Research Resources

Data visualization

Summary

Data visualization can be helpful at many stages of the research process, from data reporting to analysis and publication. Relative to regression tables, cross-tabs, and summary statistics, data visualizations are often easier to interpret, more informative, and more accessible to a wider range of audiences. This resource discusses key considerations for creating effective data visualizations and provides guidance for making design choices. We present some common graphic options and include further resources to explore this topic.

Data visualization principles

1. Plan for updates: Automate everything

"A rule of research is that you will end up running every step more times than you think. And the costs of repeated manual steps quickly accumulate beyond the costs of investing once in a reusable tool."
(Gentzkow and Shapiro, 2014) 

Data visualization workflow is important for efficiency and portability

  • Automate everything that can be automated.
  • Design your workflow so that when you add new data or tweak a regression you don’t need to manually recreate every figure and table.
  • Minimize copying and pasting figures and tables from one software into another (i.e., copying a graph from Stata output into Microsoft Word makes updating the graph impossible to automate, and often results in a lower quality figure as well). 
  • General workflow: Code > output > formatted table, graph, or map

Automating the workflow that generates and updates tables and figures, and compiles them into a finished document or presentation saves time and improves reproducibility. This World Bank blog post discusses the importance of automation, and proposes workflows for coding tables in Stata. 
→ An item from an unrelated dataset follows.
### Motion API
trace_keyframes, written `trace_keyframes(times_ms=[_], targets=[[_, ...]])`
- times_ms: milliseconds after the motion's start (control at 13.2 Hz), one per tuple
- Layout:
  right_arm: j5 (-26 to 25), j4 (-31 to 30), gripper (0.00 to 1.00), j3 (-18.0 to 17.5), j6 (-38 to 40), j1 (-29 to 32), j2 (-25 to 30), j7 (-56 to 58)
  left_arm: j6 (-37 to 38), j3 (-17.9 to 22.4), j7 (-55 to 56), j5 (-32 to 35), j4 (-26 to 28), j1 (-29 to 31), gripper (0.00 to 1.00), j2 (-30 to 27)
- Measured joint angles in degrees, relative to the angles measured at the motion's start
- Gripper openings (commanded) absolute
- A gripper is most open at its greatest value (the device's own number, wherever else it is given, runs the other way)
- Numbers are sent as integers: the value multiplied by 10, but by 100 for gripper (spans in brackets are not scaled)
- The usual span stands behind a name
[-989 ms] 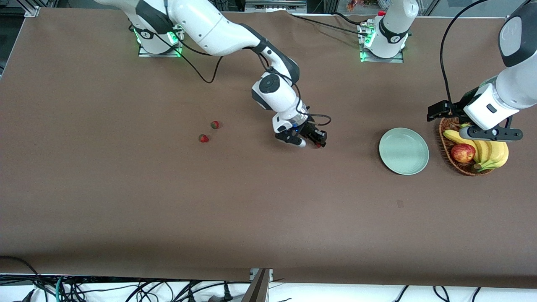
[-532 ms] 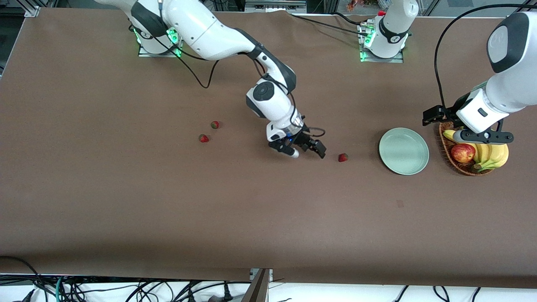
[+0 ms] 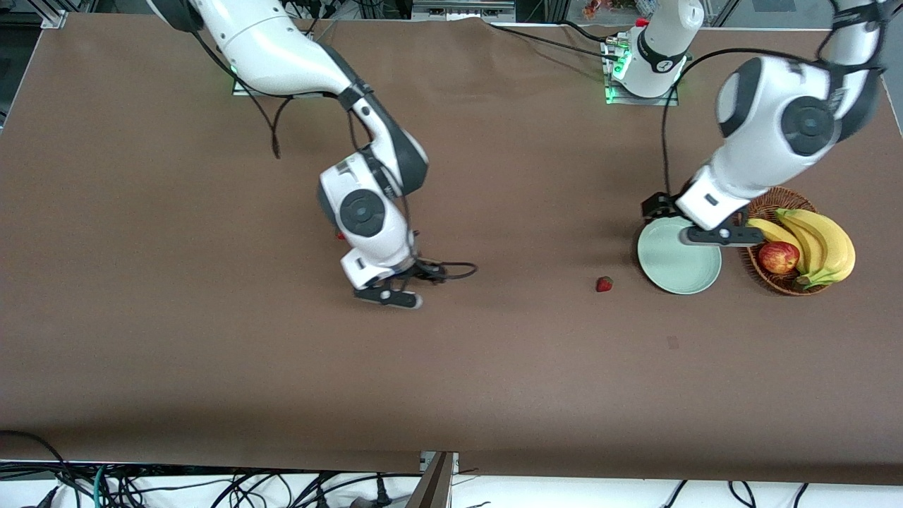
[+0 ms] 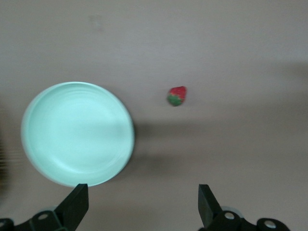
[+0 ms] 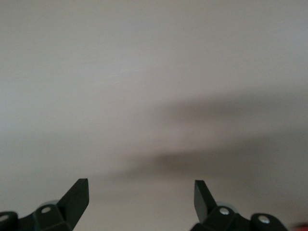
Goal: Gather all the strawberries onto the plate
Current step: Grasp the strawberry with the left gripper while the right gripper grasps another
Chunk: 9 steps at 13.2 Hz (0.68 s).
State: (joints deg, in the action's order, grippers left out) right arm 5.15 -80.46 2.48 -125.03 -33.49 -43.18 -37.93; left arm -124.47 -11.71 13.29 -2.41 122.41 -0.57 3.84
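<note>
Plate empty; nothing collected yet. One strawberry on the brown table, just beside the plate toward the right arm's end; a sliver of red under the right arm's wrist, perhaps another; the rest not visible. Left gripper over the plate's rim, jaws spread wide, holding nothing. Right gripper low over bare table at mid-table, jaws likewise wide and empty. Basket with bananas and apple beside the plate. Cables along the table's near edge.
</note>
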Motion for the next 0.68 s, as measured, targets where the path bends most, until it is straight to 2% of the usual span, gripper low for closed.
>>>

2. Present interpretable information 

All of the information in your data visualization should be human-interpretable. Regardless of audience, there are some things required to make tables and figures interpretable, such as picking which parts of raw software outputs are meaningful, and converting coefficients to quantities of interest if needed. However, how you do this can depend on your audience. Consider your audience (journal readers, a presentation audience, external partners) and how they will be encountering and digesting the information you present. You should always include context to help your audience interpret information, whether this is spoken as part of your presentation, or written as titles and captions to your table or graph. 

  • Main principle: Present only human-interpretable information
  • Most tables and figures should be self-contained and self-explanatory. Experienced readers often look at tables and figures first. 
  • Watch out for common hard-to-interpret numbers that appear in tables:
  • Logit coefficients: We don’t think in log-odds; transform these to predicted probabilities and display graphically
  • Goodness of fit measures often don’t mean much even to an expert reader
  • Think about both numbers and chart graphics that might add clutter and be hard to interpret (see section 4).
  • Avoid jargon and technical abbreviations. 
  • Use color and transparency to help make your point: our eyes easily interpret the difference between colors and transparency (see section 6 for more on choosing colors.)
  • Include interpretive text such as figure captions and clear, descriptive titles, to guide your audience.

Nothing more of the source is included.